▶ **TASK OBJECTIVE**
Render every entry verbatim.

·····

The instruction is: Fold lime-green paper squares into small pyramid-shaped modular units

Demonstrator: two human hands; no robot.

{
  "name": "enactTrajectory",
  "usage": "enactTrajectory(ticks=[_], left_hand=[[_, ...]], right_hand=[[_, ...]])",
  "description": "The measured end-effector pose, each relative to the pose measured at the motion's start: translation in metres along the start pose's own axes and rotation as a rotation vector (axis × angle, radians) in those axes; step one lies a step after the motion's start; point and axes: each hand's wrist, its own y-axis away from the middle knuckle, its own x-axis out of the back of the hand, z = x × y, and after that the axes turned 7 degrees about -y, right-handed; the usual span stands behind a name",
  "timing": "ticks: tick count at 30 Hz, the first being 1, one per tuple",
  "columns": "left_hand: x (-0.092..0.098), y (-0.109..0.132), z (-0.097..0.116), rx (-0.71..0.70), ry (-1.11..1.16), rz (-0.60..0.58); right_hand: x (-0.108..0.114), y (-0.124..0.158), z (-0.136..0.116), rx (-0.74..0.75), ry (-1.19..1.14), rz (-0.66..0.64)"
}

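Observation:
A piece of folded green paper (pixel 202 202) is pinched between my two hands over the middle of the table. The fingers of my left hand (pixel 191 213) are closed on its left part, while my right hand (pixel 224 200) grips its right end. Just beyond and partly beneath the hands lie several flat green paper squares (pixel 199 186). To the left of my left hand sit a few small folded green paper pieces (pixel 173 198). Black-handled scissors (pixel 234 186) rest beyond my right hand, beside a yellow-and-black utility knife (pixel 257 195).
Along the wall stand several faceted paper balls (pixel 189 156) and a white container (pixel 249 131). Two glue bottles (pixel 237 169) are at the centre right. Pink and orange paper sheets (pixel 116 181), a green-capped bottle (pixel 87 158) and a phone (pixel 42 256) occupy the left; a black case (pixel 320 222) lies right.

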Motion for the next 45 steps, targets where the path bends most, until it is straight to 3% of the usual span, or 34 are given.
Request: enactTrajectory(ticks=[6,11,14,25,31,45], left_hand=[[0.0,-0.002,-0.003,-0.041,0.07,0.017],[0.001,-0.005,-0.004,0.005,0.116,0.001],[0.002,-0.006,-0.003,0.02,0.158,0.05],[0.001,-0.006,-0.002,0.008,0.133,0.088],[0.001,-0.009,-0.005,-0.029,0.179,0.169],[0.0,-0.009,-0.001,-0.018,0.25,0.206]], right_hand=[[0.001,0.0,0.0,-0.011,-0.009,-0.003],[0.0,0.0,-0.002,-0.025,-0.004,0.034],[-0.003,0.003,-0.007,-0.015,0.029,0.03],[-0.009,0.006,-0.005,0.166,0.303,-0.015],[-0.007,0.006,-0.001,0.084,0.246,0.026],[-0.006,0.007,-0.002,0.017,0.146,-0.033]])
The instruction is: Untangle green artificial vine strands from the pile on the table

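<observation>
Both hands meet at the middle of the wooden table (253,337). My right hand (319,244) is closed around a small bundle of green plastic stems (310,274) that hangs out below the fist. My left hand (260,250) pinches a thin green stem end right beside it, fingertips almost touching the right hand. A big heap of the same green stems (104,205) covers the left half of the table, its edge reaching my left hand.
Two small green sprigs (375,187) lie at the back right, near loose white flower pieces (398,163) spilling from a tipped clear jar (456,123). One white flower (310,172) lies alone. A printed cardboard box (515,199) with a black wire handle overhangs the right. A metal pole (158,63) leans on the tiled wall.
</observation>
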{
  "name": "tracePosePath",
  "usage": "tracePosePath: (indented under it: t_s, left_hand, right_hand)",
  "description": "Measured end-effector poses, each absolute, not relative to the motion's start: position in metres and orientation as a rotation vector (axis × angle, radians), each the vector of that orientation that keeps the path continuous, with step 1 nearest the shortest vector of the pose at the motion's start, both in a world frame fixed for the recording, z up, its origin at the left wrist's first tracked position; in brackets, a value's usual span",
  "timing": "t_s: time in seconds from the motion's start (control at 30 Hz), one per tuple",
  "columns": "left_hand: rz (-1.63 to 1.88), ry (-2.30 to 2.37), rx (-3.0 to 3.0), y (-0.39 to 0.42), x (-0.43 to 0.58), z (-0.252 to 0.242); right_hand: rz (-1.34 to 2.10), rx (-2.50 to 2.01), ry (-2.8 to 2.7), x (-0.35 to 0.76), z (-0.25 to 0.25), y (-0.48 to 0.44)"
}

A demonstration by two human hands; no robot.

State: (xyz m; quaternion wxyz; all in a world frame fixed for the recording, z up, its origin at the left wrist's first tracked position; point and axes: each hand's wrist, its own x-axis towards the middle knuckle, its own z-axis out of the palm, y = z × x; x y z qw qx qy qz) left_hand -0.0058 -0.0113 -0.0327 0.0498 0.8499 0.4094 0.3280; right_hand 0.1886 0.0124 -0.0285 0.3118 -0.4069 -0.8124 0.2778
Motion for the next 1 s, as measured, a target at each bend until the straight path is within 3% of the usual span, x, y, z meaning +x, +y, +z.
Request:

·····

▶ **ANSWER TO THE EXERCISE**
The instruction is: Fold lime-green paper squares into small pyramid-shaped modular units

Demonstrator: two human hands; no robot.

{
  "name": "enactTrajectory",
  "usage": "enactTrajectory(ticks=[_], left_hand=[[_, ...]], right_hand=[[_, ...]])",
  "description": "The measured end-effector pose, each relative to the pose measured at the motion's start: translation in metres along the start pose's own axes and rotation as a rotation vector (axis × angle, radians) in those axes; step one lies a step after the motion's start; point and axes: each hand's wrist, its own y-axis away from the middle knuckle, its own x-axis out of the back of the hand, z = x × y, and after that the axes turned 7 degrees about -y, right-handed; the usual span stands behind a name",
  "timing": "ticks: tick count at 30 Hz, the first being 1, one per tuple",
  "columns": "left_hand: x (-0.092..0.098), y (-0.109..0.132), z (-0.097..0.116), rx (-0.71..0.70), ry (-1.11..1.16), rz (-0.60..0.58); right_hand: x (-0.108..0.114), y (-0.124..0.158), z (-0.136..0.116), rx (-0.74..0.75), ry (-1.19..1.14), rz (-0.66..0.64)"
}

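Observation:
A piece of folded green paper (pixel 202 202) is pinched between my two hands over the middle of the table. The fingers of my left hand (pixel 191 213) are closed on its left part, while my right hand (pixel 224 200) grips its right end. Just beyond and partly beneath the hands lie several flat green paper squares (pixel 199 186). To the left of my left hand sit a few small folded green paper pieces (pixel 173 198). Black-handled scissors (pixel 234 186) rest beyond my right hand, beside a yellow-and-black utility knife (pixel 257 195).
Along the wall stand several faceted paper balls (pixel 189 156) and a white container (pixel 249 131). Two glue bottles (pixel 237 169) are at the centre right. Pink and orange paper sheets (pixel 116 181), a green-capped bottle (pixel 87 158) and a phone (pixel 42 256) occupy the left; a black case (pixel 320 222) lies right.
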
Motion for the next 45 steps, targets where the path bends most, until it is straight to 3% of the usual span, or 34 are given.
Request: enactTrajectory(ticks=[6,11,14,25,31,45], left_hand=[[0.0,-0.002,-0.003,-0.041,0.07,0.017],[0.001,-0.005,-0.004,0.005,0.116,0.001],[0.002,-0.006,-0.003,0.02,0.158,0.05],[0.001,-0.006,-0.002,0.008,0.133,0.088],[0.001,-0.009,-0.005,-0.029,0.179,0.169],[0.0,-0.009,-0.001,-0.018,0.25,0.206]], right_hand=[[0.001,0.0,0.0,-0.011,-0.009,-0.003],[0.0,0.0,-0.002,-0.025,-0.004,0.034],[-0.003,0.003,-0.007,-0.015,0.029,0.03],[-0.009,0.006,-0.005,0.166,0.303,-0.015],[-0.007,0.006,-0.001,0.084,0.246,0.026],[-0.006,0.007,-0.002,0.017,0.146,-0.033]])
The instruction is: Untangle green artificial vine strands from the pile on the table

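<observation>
Both hands meet at the middle of the wooden table (253,337). My right hand (319,244) is closed around a small bundle of green plastic stems (310,274) that hangs out below the fist. My left hand (260,250) pinches a thin green stem end right beside it, fingertips almost touching the right hand. A big heap of the same green stems (104,205) covers the left half of the table, its edge reaching my left hand.
Two small green sprigs (375,187) lie at the back right, near loose white flower pieces (398,163) spilling from a tipped clear jar (456,123). One white flower (310,172) lies alone. A printed cardboard box (515,199) with a black wire handle overhangs the right. A metal pole (158,63) leans on the tiled wall.
</observation>
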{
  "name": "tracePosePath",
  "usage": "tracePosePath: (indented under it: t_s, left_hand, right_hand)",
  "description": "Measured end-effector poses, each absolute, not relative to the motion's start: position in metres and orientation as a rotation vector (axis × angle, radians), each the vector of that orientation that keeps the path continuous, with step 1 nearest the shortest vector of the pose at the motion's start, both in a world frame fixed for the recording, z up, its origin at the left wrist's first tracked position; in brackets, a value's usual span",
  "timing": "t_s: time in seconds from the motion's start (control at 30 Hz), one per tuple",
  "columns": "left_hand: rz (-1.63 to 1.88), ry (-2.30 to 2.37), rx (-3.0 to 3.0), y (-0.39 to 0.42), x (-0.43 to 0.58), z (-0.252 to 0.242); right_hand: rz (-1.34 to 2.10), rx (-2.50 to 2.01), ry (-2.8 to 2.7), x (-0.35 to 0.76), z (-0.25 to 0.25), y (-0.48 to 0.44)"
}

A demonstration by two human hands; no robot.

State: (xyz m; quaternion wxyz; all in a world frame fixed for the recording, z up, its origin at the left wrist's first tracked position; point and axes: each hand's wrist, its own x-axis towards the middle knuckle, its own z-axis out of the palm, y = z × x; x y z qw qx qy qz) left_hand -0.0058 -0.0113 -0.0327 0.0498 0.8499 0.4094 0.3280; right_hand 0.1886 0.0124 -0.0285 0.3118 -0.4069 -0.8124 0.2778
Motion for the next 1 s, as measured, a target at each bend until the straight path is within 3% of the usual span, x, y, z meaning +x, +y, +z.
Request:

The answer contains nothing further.